## PROBLEM:
In full and unaltered, output the records below.

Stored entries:
+---+

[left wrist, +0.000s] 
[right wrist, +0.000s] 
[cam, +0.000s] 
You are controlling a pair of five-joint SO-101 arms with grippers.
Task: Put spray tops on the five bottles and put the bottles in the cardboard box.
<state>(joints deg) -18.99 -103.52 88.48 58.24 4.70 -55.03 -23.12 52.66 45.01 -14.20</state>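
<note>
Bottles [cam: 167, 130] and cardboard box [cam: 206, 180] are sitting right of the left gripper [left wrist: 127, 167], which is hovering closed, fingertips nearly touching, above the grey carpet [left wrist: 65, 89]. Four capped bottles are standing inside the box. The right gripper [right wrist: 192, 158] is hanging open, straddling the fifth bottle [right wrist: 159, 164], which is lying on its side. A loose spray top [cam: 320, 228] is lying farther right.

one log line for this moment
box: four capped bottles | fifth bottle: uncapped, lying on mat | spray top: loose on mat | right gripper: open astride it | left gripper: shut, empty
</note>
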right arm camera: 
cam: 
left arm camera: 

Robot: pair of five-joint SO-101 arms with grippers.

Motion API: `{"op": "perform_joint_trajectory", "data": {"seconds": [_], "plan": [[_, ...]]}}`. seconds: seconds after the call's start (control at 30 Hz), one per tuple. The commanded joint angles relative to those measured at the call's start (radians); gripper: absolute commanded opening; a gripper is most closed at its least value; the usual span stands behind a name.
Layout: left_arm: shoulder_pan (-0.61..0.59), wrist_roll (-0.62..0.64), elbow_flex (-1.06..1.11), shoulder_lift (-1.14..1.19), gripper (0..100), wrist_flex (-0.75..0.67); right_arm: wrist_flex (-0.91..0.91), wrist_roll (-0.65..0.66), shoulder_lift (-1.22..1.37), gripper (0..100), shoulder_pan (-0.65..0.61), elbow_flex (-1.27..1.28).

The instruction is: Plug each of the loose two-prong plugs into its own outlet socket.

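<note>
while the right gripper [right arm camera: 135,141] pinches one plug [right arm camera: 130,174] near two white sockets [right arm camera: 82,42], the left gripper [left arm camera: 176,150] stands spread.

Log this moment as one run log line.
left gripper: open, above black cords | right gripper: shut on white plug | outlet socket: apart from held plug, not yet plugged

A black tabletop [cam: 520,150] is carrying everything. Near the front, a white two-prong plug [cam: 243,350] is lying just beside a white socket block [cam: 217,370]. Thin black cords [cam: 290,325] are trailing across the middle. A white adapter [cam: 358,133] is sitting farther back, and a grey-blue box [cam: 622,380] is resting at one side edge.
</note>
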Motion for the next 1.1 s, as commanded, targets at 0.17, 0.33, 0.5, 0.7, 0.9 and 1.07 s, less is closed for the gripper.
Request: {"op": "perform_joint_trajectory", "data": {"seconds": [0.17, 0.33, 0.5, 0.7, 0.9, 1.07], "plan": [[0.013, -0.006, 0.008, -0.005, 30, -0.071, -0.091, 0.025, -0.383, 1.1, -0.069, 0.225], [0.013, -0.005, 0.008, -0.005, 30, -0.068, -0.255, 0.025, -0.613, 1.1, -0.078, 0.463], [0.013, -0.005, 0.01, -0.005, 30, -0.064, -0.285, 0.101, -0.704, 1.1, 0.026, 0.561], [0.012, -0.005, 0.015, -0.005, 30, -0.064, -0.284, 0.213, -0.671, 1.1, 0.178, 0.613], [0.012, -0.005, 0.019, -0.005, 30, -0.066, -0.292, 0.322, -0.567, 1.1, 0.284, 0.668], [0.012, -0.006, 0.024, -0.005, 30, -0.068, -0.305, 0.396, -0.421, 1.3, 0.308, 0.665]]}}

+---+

## YOUR RESPONSE:
[left wrist, +0.000s] 
[right wrist, +0.000s] 
[cam, +0.000s] 
You are controlling a pair of five-joint SO-101 arms with grippers.
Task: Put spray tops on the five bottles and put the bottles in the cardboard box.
<state>(joints deg) -18.99 -103.52 88.48 58.24 4.70 -55.03 -23.12 52.66 45.01 -14.20</state>
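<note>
Bottles [cam: 167, 130] and cardboard box [cam: 206, 180] are sitting right of the left gripper [left wrist: 127, 167], which is hovering closed, fingertips nearly touching, above the grey carpet [left wrist: 65, 89]. Four capped bottles are standing inside the box. The right gripper [right wrist: 192, 158] is hanging open, straddling the fifth bottle [right wrist: 159, 164], which is lying on its side. A loose spray top [cam: 320, 228] is lying farther right.

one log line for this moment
box: four capped bottles | fifth bottle: uncapped, lying on mat | spray top: loose on mat | right gripper: open astride it | left gripper: shut, empty
</note>
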right arm camera: 
cam: 
left arm camera: 

Robot: pair of five-joint SO-101 arms with grippers.

Motion API: `{"op": "perform_joint_trajectory", "data": {"seconds": [_], "plan": [[_, ...]]}}`. seconds: seconds after the call's start (control at 30 Hz), one per tuple. The commanded joint angles relative to those measured at the call's start (radians); gripper: absolute commanded opening; a gripper is most closed at its least value; the usual span stands behind a name.
Layout: left_arm: shoulder_pan (-0.61..0.59), wrist_roll (-0.62..0.64), elbow_flex (-1.06..1.11), shoulder_lift (-1.14..1.19), gripper (0..100), wrist_flex (-0.75..0.67); right_arm: wrist_flex (-0.91..0.91), wrist_roll (-0.65..0.66), shoulder_lift (-1.22..1.37), gripper (0..100), shoulder_pan (-0.65..0.61), elbow_flex (-1.27..1.28).

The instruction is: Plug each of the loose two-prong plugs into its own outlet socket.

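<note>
while the right gripper [right arm camera: 135,141] pinches one plug [right arm camera: 130,174] near two white sockets [right arm camera: 82,42], the left gripper [left arm camera: 176,150] stands spread.

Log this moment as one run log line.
left gripper: open, above black cords | right gripper: shut on white plug | outlet socket: apart from held plug, not yet plugged

A black tabletop [cam: 520,150] is carrying everything. Near the front, a white two-prong plug [cam: 243,350] is lying just beside a white socket block [cam: 217,370]. Thin black cords [cam: 290,325] are trailing across the middle. A white adapter [cam: 358,133] is sitting farther back, and a grey-blue box [cam: 622,380] is resting at one side edge.
</note>
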Motion for the next 1.1 s, as commanded, targets at 0.17, 0.33, 0.5, 0.7, 0.9 and 1.07 s, less is closed for the gripper.
Request: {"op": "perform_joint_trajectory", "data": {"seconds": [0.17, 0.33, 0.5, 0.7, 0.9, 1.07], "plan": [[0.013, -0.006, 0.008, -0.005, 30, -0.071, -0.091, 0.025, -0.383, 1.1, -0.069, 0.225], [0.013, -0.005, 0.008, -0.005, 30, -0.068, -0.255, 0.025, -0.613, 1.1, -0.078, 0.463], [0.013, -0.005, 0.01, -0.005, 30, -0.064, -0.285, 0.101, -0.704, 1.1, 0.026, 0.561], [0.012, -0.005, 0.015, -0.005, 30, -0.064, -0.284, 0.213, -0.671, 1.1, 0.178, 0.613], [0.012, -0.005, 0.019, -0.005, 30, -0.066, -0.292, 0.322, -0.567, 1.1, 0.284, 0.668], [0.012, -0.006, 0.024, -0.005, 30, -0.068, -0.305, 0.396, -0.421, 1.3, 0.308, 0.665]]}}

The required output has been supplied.